Do you love 3-D movies?
A bonanza of 3-D flicks is headed your way in 2010, including "Shrek Forever After," "Toy Story 3," "Despicable Me," "Harry Potter and the Deathly Hallows: Part 1" and "Tron Legacy."
If you don't, Hollywood's 3-D mania will seem like an artful grab for your attentions -- and your money.
Hollywood's recent 3-D onslaught is no big surprise. Just call it the ripple effect of James Cameron's behemoth hit, "Avatar."
That eye-popping adventure did not score Cameron a Best Picture or Best Director Oscar. But the 55-year-old director from Kapuskasing, Ontario is crying all the way to the bank.
According to boxofficemojo.com, as of April 7, 2010 "Avatar" has earned $2,700,155,459 worldwide. That's billions people, not chump-change millions.
For that feat alone "Avatar" is changing the way Hollywood's movie game is being played. To some that is no surprise.
In the Time Magazine article "3-D or Not 3-D: That is the Question," written by Richard Corliss in 2009, directors like Steven Spielberg and Peter Jackson were mentioned to be pro 3-D in a big way.
Jeffrey Katzenberg, the CEO of DreamWorks Animation, said that 3-D is "as important a change…as sound (which revolutionized movies within three years in the 1920s) and colour (introduced around the same time, and ubiquitous from the mid-'60s)."
The 3-D fad is certainly nothing new to Hollywood.
Experiments with depth stimulation go back to the earliest years of the film industry, starting with British inventor William Friese-Greene. This visionary secured a patent for a 3-D movie process at the end of the 19th century.
Many 3-D shorts were shown in theatres from the 1920s into the 1940s. The 3-D craze of the 1950s followed, where low-budget, gimmicky flicks like "Bwana Devil" (1952) and "House of Wax" (1953) hit home runs.
In 1969 3-D made a comeback with the soft-core sex comedy "The Stewardesses." Made for just US$100,000, this cheesy romp grossed more than US$27 million.
Now the 3-D circus comes to town again, boasting better technology, bigger spectacles and more black glasses to "enhance" our experience.
But moviegoers who have not yet bought into 3-D fever are asking two questions:
Does today's new-and-improved 3-D really dazzle us? Or does it dumb down the game, making special effects a spectacular cover-up for bad scripts and tepid acting?

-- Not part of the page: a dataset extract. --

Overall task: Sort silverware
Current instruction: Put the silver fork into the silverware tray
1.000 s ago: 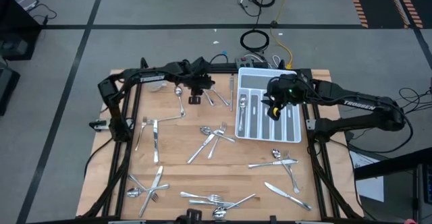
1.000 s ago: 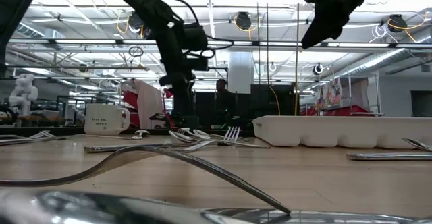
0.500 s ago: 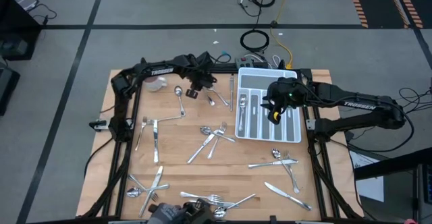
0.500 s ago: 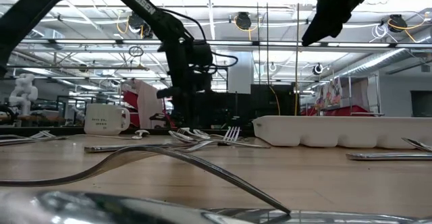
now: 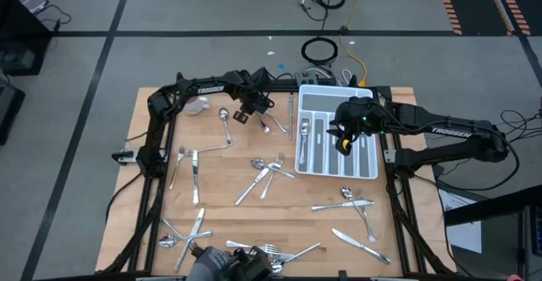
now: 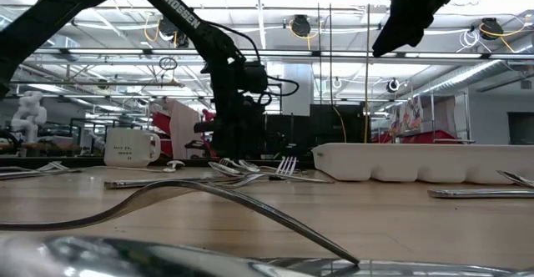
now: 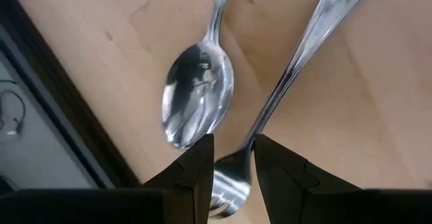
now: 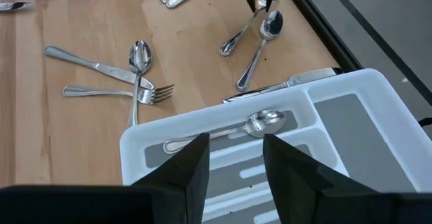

In the case of films like "Avatar" and "How to Train Your Dragon," one of 2010's recent 3-D entries, this thrilling new marriage of technology and film artistry is outstanding.
Then there are flicks like Louis Leterrier's "Clash of the Titans."
Shot in 2-D, Warner Bros. made a last-minute decision to convert the finished film to 3-D. The quickie face-lift resulted in what annoyed bloggers called "fake 3-D." It also gave the film a milky quality instead of sharp, clear contrasts.
Some 3-D experts called these "short-cut" results sacrilege. Millions of other moviegoers, however, did not even notice.
To ordinary folk like these, their biggest worry is that good, strong, moving 2-D stories will be passed over by studios from now on.
Sure, 3-D is fun when it is done right. But can it work with an intimate drama like "Precious" or a nutty comedy like "Date Night."
Hollywood will surely try to convince us. Will moviegoers be ready to embrace that 3-D closeup when it comes?